Manchester United 1 Liverpool 0

venue Wembley Stadium
date 11 May 1996

Footballer of the Year, Eric Cantona scored the goal that secured Manchester United their second "Double," the first time that this feat had been achieved. The game was generally disappointing as was Liverpool's choice of an ugly change kit in bottle-green and white.

 

1996 - 1997

Chelsea 2 Middlesbrough 0

venue Wembley Stadium
date 17 May 1997

Despite their lengthy history Middlesbrough had never won any top level silverware. Beaten finalists in the League Cup, Boro had just been relegated from the Premier Division and had nothing to lose. Chelsea's Di Matteo struck home in the first minute of the game and from ten on the unfancied Middlesbrough side faced an un uphill struggle.

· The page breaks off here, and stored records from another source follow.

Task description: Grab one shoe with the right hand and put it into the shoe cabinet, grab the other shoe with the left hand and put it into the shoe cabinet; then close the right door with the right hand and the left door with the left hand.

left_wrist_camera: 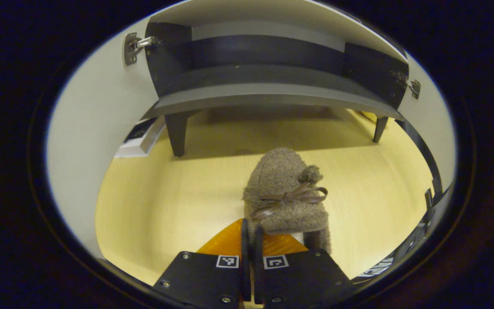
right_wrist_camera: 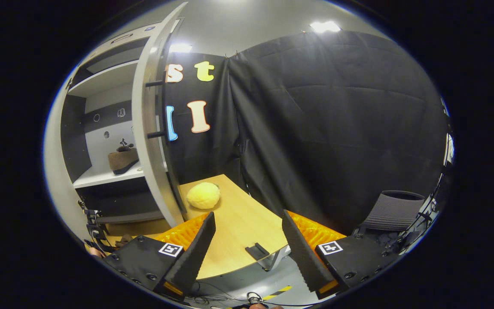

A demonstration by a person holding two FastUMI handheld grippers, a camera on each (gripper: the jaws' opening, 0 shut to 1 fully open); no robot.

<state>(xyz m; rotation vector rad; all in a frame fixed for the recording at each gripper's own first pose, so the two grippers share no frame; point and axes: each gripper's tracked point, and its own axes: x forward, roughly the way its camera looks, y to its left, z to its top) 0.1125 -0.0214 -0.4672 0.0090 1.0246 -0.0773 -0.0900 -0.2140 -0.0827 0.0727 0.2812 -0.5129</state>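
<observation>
Fuzzy brown wool — that is the shoe [left_wrist_camera: 288, 193] we hold in the left gripper [left_wrist_camera: 249, 240]. In the left gripper view its two fingers are squeezed almost together on the back edge of the shoe, so we judge the jaws are clamped on that thin rim. The shoe hangs low, in front of the shoe cabinet [left_wrist_camera: 268, 92] and under its bottom shelf, with the wooden table [left_wrist_camera: 152, 206] beneath it.

What could go wrong? We think the grip is small, so the shoe could tip or slip out on the way up. It could also bump the front edge of the bottom shelf, because it sits lower than that edge. The ribbon bow on top could catch there too.

Going left to right from the cabinet: the left door [left_wrist_camera: 96, 128] stands open, then comes the dark inside, then the right door [left_wrist_camera: 438, 124] stands open too. Neither door blocks the way in.

In the right gripper view the other shoe [right_wrist_camera: 123, 159] already rests on a white shelf inside the cabinet. Just right of the cabinet's open door [right_wrist_camera: 152, 141] a soft yellow ball [right_wrist_camera: 203, 195] lies on the table — it sits close to that door, and we cannot tell if it is in the door's path. The right gripper [right_wrist_camera: 247, 240] is spread wide and holds nothing.
</observation>
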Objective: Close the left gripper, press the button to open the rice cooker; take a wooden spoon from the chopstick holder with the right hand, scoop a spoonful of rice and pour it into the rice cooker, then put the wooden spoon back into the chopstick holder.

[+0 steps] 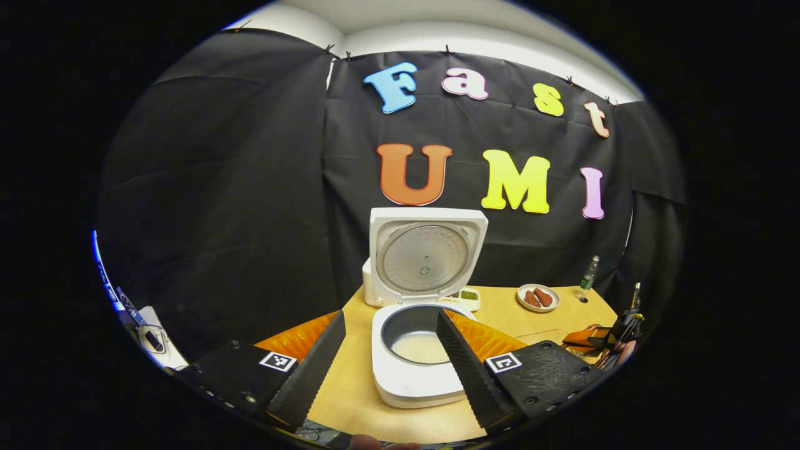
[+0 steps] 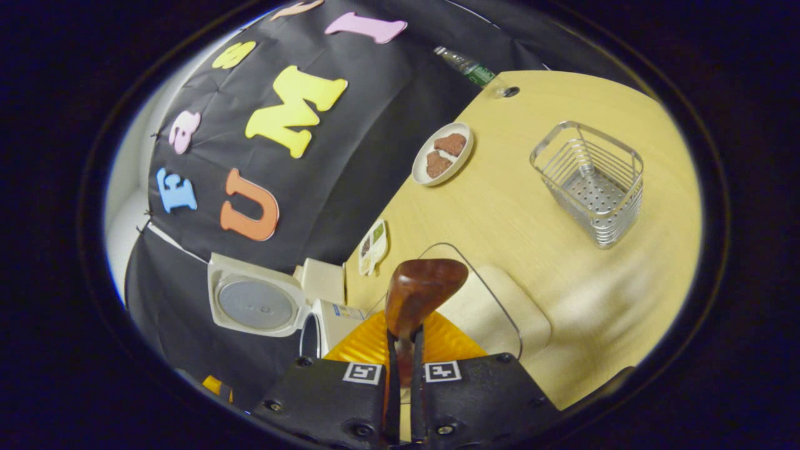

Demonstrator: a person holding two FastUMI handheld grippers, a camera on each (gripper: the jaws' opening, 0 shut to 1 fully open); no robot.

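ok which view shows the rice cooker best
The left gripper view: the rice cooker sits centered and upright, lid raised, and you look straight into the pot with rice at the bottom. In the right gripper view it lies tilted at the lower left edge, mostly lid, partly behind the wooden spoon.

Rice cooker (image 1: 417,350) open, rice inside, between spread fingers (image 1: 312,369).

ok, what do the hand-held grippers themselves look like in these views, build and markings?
Left hand-held gripper: two long wedge-shaped fingers with ribbed faces, on dark blocky mounts with screws, each carrying a square black-and-white tag. Right hand-held gripper: the same dark screwed mounts and paired square tags, with narrow fingers seen edge-on.
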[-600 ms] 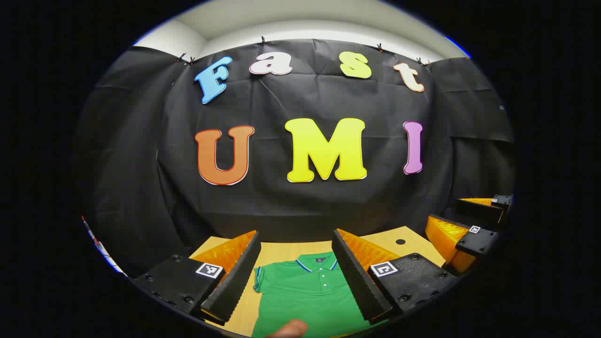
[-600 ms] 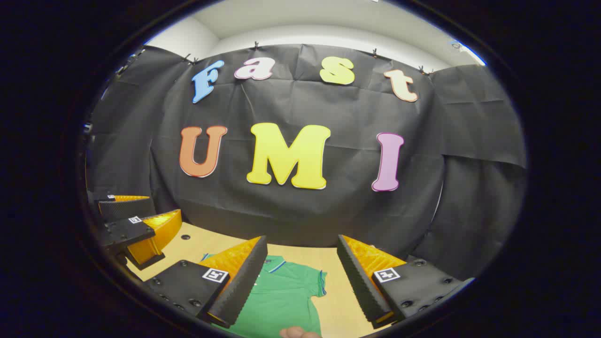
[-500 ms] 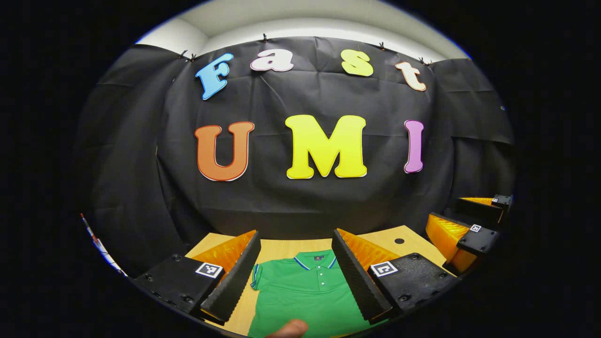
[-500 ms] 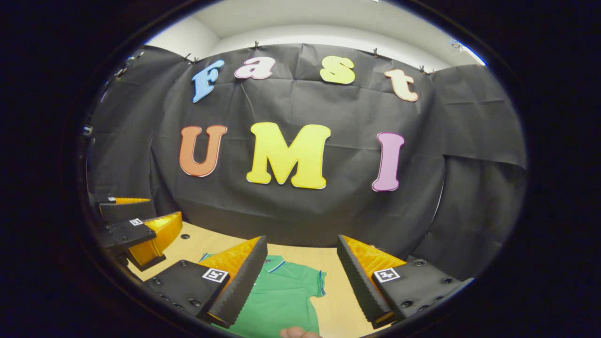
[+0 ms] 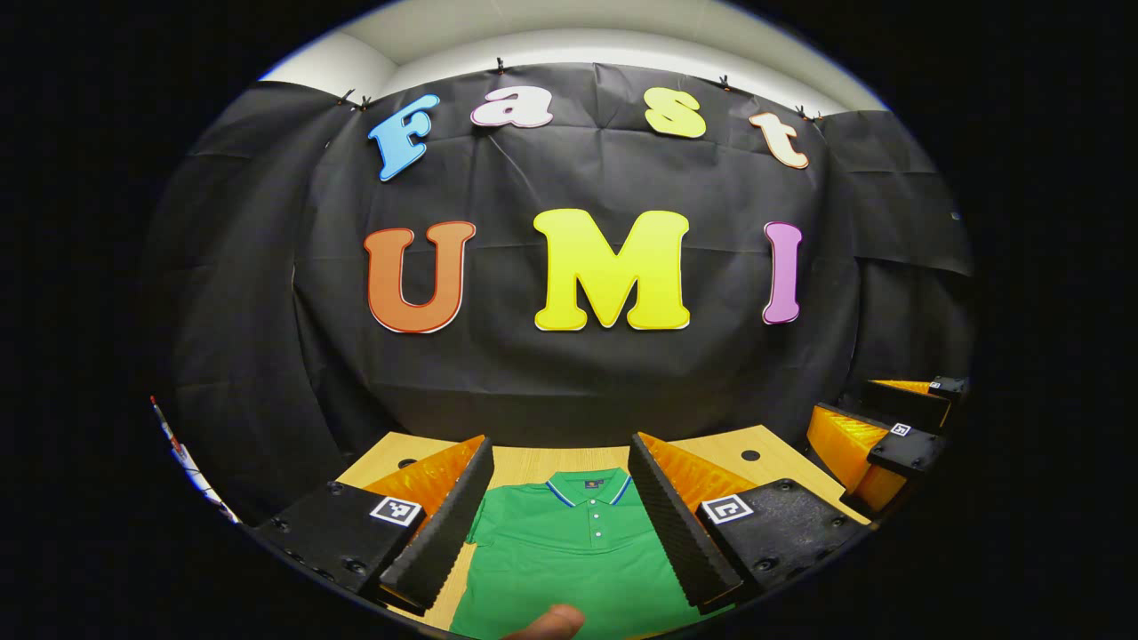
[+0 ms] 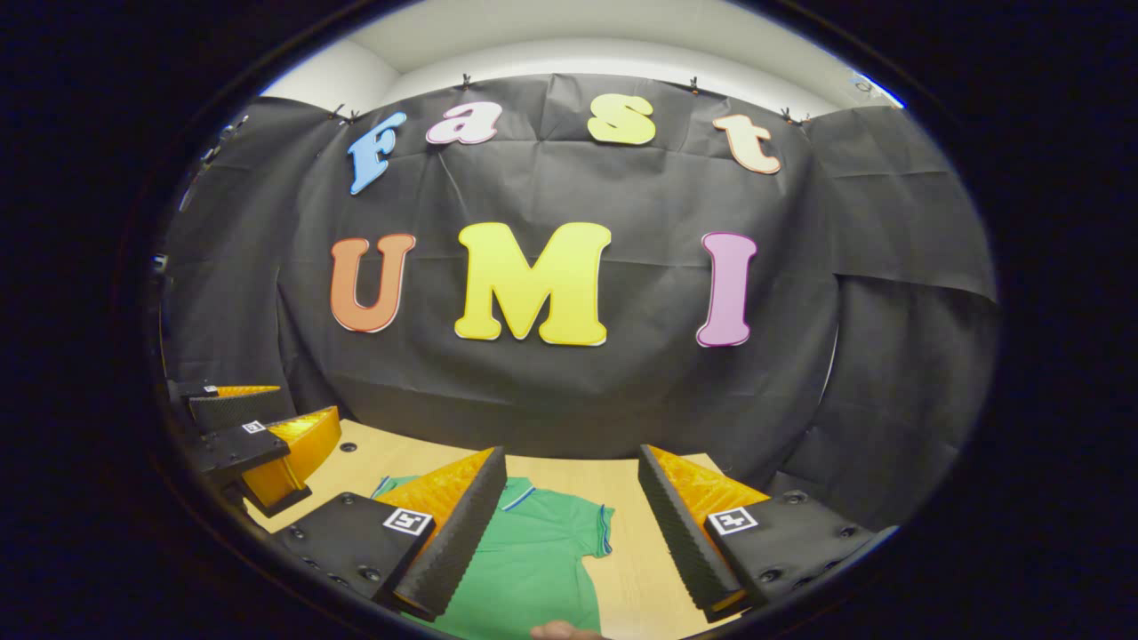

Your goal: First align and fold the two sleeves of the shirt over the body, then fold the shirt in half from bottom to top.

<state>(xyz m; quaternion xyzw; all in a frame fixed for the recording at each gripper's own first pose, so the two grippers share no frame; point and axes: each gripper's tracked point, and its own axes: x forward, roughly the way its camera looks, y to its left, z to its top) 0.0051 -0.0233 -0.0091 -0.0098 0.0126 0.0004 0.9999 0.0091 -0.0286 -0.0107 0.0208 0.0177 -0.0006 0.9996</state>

Middlesbrough went onto the attack in pursuit of an equaliser and were caught on the break by a Chelsea counter-attack and Newton made it 2-0.

 

1997 - 1998

Arsenal 2 Newcastle United 0

venue Wembley Stadium
date 16 May 1998

Arsenal completed their second "Double" with considerable ease. Newcastle tried but were never able to match Arsene Wenger's formidable side. The Gunners scored once in each half.

 

1998 - 1999

Manchester United 2 Newcastle United 0

venue Wembley Stadium
date 22 May 1999

Newcastle returned to Wembley with visions of restoring their former cup glory but once again they came up against a team that was riding high. Manchester United were already Premier League champions and in the final of the European Champions League. They brushed a feeble Newcastle aside and could have scored five or six, the game was so one-sided. The following Wednesday, Manchester United came from behind to beat Bayern Munich, completing a magnificent and unique Treble.